- [Action item]: Each line of the listing below must be retyped exactly, with images left out.

(Data Opens)

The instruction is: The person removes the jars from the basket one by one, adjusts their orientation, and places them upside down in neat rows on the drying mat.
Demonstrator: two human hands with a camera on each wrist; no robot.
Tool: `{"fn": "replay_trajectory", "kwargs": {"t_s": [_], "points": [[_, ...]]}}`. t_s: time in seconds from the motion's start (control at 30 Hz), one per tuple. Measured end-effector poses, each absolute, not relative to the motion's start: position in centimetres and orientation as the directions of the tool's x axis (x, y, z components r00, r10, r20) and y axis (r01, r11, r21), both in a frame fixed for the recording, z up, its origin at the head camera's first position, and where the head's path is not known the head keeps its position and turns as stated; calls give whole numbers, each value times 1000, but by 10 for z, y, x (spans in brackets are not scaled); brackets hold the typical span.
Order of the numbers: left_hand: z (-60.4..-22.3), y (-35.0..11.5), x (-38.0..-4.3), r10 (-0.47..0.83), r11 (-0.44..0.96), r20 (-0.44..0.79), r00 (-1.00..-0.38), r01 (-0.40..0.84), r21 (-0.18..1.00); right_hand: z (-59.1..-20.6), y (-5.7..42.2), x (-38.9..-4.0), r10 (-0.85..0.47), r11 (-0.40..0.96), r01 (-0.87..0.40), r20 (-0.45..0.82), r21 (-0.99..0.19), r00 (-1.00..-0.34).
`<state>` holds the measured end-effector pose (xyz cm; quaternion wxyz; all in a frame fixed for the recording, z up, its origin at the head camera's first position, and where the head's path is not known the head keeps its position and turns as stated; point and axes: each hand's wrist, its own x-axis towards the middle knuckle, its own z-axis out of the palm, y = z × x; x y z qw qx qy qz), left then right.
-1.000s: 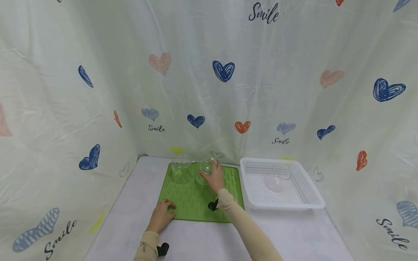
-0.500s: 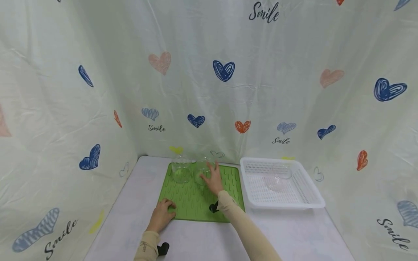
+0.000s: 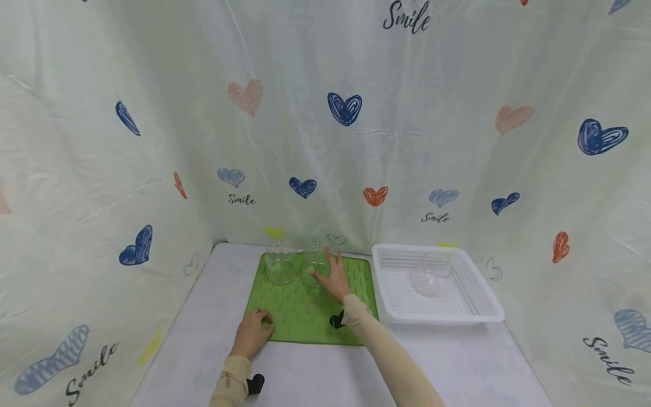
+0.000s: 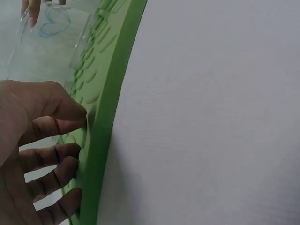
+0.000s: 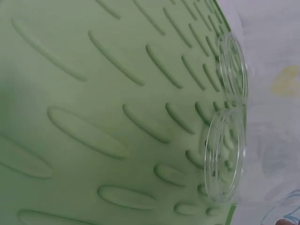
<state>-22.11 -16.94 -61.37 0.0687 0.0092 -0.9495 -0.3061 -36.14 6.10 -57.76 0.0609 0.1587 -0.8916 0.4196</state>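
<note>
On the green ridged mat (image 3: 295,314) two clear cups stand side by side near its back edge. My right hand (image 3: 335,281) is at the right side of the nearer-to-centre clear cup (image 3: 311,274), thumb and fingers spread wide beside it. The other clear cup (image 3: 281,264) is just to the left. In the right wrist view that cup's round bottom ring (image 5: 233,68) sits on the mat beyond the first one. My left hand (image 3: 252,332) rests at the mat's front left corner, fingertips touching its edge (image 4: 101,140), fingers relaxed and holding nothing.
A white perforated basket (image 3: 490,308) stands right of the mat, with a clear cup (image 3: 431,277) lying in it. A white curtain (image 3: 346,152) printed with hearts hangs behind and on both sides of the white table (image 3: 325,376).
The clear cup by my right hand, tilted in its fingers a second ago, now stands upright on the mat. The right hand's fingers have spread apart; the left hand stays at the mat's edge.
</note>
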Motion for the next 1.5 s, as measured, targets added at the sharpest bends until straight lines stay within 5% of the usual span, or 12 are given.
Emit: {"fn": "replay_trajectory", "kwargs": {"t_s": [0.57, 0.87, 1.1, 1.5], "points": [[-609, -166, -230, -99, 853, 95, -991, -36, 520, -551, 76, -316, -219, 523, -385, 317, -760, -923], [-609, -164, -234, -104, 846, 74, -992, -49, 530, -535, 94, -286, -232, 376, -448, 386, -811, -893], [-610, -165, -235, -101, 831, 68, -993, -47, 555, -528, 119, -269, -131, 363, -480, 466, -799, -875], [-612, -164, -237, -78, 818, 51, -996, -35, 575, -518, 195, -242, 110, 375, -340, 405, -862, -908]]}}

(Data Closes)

- [Your response]:
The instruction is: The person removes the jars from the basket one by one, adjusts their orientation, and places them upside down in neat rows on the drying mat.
Demonstrator: two human hands with a camera on each wrist; no robot.
Tool: `{"fn": "replay_trajectory", "kwargs": {"t_s": [_], "points": [[_, ...]]}}`. t_s: time in seconds from the motion's start (control at 30 Hz), one per tuple. Measured end-effector poses, each absolute, not relative to the motion's start: position in centimetres and orientation as the directions of the tool's x axis (x, y, z components r00, r10, r20) and y axis (r01, r11, r21), both in a frame fixed for the recording, z up, its origin at the head camera's first position, and where the head's path is not known the head keeps its position and turns as stated; calls give whole numbers, each value times 1000, but by 10 for z, y, x (spans in brackets are not scaled); brackets hold the typical span.
Order of the numbers: left_hand: z (-60.4..-22.3), y (-35.0..11.5), x (-38.0..-4.3), r10 (-0.47..0.83), r11 (-0.44..0.96), r20 (-0.44..0.79), r00 (-1.00..-0.38), r01 (-0.40..0.84), r21 (-0.18..1.00); right_hand: z (-59.1..-20.6), y (-5.7..42.2), x (-38.9..-4.0), r10 (-0.85..0.47), r11 (-0.40..0.96), r01 (-0.87..0.40), r20 (-0.45..0.82), r21 (-0.99..0.19), r00 (-1.00..-0.34).
`<state>` holds the measured end-effector pose (xyz cm; quaternion wxyz; all in a frame fixed for the recording, z up, its origin at the head camera's first position, and where the head's path is not known the head keeps its position and turns as stated; point and axes: each hand's wrist, its own x-axis towards the middle knuckle, its own z-axis out of the palm, y = z × x; x y z qw qx qy qz), left then right.
-1.000s: 
-0.500s: 
+0.000s: 
+0.000s: 
+0.000s: 
<state>-22.11 -16.94 -61.37 0.0687 0.0092 -0.9495 -0.3061 -36.14 6.10 -57.76 0.0609 0.1587 -0.8916 0.4196</state>
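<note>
On the green ridged mat (image 3: 295,314) two clear cups stand side by side near its back edge. My right hand (image 3: 335,281) is at the right side of the nearer-to-centre clear cup (image 3: 311,274), thumb and fingers spread wide beside it. The other clear cup (image 3: 281,264) is just to the left. In the right wrist view that cup's round bottom ring (image 5: 233,68) sits on the mat beyond the first one. My left hand (image 3: 252,332) rests at the mat's front left corner, fingertips touching its edge (image 4: 101,140), fingers relaxed and holding nothing.
A white perforated basket (image 3: 490,308) stands right of the mat, with a clear cup (image 3: 431,277) lying in it. A white curtain (image 3: 346,152) printed with hearts hangs behind and on both sides of the white table (image 3: 325,376).
The clear cup by my right hand, tilted in its fingers a second ago, now stands upright on the mat. The right hand's fingers have spread apart; the left hand stays at the mat's edge.
</note>
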Motion for the next 1.5 s, as measured, targets added at the sharpest bends until straight lines stay within 5% of the usual span, or 12 are given.
Emit: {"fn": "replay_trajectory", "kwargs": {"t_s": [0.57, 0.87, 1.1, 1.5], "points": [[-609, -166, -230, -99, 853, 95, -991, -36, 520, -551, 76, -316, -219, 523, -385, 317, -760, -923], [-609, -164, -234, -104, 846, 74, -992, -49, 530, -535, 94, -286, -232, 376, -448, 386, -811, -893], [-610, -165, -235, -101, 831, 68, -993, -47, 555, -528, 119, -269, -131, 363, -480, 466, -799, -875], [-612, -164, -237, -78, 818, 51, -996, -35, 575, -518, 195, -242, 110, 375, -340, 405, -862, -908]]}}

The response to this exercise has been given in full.